(Beginning of Given records)

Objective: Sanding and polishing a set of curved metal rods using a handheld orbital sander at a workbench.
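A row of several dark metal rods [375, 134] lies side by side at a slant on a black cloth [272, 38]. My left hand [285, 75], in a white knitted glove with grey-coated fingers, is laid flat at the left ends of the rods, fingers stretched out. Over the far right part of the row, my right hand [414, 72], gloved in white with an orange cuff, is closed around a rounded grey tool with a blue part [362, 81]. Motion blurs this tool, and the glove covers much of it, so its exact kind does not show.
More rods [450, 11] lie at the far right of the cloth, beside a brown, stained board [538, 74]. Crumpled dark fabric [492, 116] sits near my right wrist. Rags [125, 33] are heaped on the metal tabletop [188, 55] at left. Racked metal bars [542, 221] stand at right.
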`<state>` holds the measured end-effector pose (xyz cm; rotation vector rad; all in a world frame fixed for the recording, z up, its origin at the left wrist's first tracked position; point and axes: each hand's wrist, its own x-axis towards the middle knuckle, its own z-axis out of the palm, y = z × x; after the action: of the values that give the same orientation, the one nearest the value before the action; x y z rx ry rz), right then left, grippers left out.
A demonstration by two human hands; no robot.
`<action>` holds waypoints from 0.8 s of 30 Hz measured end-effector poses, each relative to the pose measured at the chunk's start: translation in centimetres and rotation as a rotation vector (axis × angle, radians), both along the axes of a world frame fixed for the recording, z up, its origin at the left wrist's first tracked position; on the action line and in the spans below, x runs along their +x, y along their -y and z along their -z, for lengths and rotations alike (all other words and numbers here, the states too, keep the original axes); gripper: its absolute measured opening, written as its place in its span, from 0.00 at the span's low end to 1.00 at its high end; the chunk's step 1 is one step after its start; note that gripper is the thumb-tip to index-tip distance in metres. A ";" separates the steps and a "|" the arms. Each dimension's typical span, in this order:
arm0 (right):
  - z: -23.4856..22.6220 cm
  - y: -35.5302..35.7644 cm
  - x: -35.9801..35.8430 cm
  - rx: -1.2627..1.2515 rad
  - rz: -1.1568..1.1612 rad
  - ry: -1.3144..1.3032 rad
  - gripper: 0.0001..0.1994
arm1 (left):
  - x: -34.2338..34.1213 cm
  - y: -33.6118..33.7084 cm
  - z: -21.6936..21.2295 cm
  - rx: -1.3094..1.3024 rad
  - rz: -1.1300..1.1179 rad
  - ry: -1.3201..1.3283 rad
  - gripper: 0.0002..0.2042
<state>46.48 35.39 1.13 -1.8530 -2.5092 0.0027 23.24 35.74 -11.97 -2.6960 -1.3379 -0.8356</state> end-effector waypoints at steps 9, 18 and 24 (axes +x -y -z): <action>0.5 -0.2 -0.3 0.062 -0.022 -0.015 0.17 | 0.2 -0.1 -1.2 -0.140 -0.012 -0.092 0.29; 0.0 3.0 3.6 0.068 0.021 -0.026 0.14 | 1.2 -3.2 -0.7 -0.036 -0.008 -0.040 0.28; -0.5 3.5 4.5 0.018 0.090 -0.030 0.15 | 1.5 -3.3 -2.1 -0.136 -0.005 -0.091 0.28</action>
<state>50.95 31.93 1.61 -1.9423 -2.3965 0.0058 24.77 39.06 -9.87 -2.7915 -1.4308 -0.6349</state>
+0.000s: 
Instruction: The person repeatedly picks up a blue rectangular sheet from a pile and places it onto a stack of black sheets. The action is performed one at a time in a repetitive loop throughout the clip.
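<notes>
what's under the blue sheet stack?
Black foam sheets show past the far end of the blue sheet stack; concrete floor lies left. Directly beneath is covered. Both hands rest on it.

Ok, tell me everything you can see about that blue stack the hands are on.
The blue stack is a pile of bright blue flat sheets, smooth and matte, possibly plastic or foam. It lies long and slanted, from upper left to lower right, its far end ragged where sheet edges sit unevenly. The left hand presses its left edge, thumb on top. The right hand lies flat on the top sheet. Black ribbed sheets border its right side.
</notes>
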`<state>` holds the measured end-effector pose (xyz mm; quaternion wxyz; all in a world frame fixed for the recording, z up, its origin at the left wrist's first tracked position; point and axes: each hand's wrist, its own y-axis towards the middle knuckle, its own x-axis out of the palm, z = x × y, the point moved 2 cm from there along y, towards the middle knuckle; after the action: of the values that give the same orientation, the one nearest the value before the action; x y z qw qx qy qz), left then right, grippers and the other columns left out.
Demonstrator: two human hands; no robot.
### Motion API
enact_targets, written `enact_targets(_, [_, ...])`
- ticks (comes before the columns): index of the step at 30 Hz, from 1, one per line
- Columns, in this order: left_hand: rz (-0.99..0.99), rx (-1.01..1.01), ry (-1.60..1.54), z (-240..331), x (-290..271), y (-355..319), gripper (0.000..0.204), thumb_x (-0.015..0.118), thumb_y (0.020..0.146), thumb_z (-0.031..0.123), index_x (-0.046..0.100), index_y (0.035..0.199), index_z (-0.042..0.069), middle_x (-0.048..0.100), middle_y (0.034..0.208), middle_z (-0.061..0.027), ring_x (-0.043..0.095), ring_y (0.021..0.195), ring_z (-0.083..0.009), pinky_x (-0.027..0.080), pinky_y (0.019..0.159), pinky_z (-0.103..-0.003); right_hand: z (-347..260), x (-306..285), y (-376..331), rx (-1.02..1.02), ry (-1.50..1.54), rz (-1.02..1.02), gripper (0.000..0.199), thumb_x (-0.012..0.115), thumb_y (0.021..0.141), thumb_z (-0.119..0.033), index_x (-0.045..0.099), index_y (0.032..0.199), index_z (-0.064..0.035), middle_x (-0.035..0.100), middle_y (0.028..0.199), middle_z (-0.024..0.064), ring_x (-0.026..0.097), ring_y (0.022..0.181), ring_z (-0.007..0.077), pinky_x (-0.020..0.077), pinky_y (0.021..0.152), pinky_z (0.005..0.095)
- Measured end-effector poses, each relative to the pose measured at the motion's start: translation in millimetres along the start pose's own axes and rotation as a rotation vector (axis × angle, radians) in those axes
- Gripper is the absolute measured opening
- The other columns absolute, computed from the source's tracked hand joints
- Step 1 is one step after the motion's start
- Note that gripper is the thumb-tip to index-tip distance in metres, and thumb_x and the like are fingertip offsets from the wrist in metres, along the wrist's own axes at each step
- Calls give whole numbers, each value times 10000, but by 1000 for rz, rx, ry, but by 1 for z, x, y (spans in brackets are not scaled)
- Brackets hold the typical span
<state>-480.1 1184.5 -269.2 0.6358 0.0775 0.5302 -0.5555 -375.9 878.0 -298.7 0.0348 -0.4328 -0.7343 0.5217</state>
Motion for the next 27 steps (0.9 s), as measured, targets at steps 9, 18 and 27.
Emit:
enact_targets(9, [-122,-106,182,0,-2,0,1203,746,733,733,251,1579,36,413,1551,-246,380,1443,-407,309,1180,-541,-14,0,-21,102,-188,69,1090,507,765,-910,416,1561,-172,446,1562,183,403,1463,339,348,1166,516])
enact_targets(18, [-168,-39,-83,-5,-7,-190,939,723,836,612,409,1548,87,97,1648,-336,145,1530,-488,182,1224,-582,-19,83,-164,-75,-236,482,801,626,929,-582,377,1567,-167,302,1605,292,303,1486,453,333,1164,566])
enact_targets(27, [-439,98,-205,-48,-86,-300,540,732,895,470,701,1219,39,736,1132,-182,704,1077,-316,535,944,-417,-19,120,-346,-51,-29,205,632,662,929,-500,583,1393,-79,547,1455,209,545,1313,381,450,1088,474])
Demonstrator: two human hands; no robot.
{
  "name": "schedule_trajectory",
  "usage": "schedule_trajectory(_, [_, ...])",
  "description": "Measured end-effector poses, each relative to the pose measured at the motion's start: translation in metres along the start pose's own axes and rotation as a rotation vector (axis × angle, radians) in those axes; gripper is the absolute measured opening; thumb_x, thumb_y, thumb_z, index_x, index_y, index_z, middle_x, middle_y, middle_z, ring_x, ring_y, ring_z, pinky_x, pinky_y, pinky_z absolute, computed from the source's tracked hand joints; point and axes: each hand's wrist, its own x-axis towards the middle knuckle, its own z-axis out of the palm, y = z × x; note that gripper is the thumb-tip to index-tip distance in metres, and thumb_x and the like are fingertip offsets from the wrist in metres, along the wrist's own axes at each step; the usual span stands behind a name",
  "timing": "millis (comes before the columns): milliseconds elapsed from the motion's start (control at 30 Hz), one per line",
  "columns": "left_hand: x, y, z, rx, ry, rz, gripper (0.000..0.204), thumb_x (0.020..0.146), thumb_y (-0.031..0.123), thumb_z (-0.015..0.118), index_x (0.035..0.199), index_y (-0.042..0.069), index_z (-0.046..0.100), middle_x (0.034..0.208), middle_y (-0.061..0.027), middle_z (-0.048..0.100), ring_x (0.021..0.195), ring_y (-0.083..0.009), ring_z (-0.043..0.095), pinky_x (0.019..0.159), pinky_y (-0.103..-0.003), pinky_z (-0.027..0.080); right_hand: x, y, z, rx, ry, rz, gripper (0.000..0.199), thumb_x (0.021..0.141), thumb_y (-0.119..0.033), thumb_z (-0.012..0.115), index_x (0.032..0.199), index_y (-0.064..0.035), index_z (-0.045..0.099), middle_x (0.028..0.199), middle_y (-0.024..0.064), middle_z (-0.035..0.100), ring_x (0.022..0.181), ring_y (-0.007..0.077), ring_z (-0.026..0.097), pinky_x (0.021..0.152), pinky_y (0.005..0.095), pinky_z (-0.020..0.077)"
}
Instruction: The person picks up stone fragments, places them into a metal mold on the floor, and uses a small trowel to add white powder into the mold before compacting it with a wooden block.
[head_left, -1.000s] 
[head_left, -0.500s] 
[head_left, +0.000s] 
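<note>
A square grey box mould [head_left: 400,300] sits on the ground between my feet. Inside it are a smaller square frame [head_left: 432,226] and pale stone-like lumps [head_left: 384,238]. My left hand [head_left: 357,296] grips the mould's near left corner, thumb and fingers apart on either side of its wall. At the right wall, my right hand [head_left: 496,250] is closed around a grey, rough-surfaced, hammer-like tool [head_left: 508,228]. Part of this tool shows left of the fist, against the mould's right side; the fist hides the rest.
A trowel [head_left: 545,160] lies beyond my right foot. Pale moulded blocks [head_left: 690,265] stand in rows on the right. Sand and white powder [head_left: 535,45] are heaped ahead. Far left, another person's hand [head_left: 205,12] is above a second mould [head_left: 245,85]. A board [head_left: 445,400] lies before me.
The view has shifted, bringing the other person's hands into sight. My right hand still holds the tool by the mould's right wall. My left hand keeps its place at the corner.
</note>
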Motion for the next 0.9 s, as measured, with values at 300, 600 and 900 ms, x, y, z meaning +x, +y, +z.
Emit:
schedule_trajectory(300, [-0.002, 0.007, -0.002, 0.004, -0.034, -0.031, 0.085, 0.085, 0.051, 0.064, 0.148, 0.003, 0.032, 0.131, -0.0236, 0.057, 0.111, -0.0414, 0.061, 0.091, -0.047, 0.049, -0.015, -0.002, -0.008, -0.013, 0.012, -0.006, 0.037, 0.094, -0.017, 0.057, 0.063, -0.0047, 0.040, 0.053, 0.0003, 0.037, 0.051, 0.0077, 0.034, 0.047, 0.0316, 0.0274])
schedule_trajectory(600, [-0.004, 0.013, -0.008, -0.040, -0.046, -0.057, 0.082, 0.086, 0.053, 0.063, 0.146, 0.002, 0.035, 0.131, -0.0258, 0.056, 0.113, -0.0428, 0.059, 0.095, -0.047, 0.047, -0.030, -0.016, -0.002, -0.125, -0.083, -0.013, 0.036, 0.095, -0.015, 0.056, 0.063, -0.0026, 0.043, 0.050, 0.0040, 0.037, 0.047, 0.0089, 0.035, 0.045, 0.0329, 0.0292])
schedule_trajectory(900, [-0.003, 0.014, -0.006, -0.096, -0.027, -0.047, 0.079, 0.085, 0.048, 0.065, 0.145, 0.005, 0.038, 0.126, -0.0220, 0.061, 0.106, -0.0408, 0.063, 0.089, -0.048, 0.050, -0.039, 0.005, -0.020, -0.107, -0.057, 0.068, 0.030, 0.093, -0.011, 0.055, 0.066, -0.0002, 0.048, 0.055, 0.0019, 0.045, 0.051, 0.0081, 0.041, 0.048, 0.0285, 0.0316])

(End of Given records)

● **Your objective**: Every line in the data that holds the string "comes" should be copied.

● **Result below**:
- ticks (comes before the columns): index of the step at 30 Hz, from 1, one per line
  "timing": "millis (comes before the columns): milliseconds elapsed from the motion's start (control at 30 Hz), one per line",

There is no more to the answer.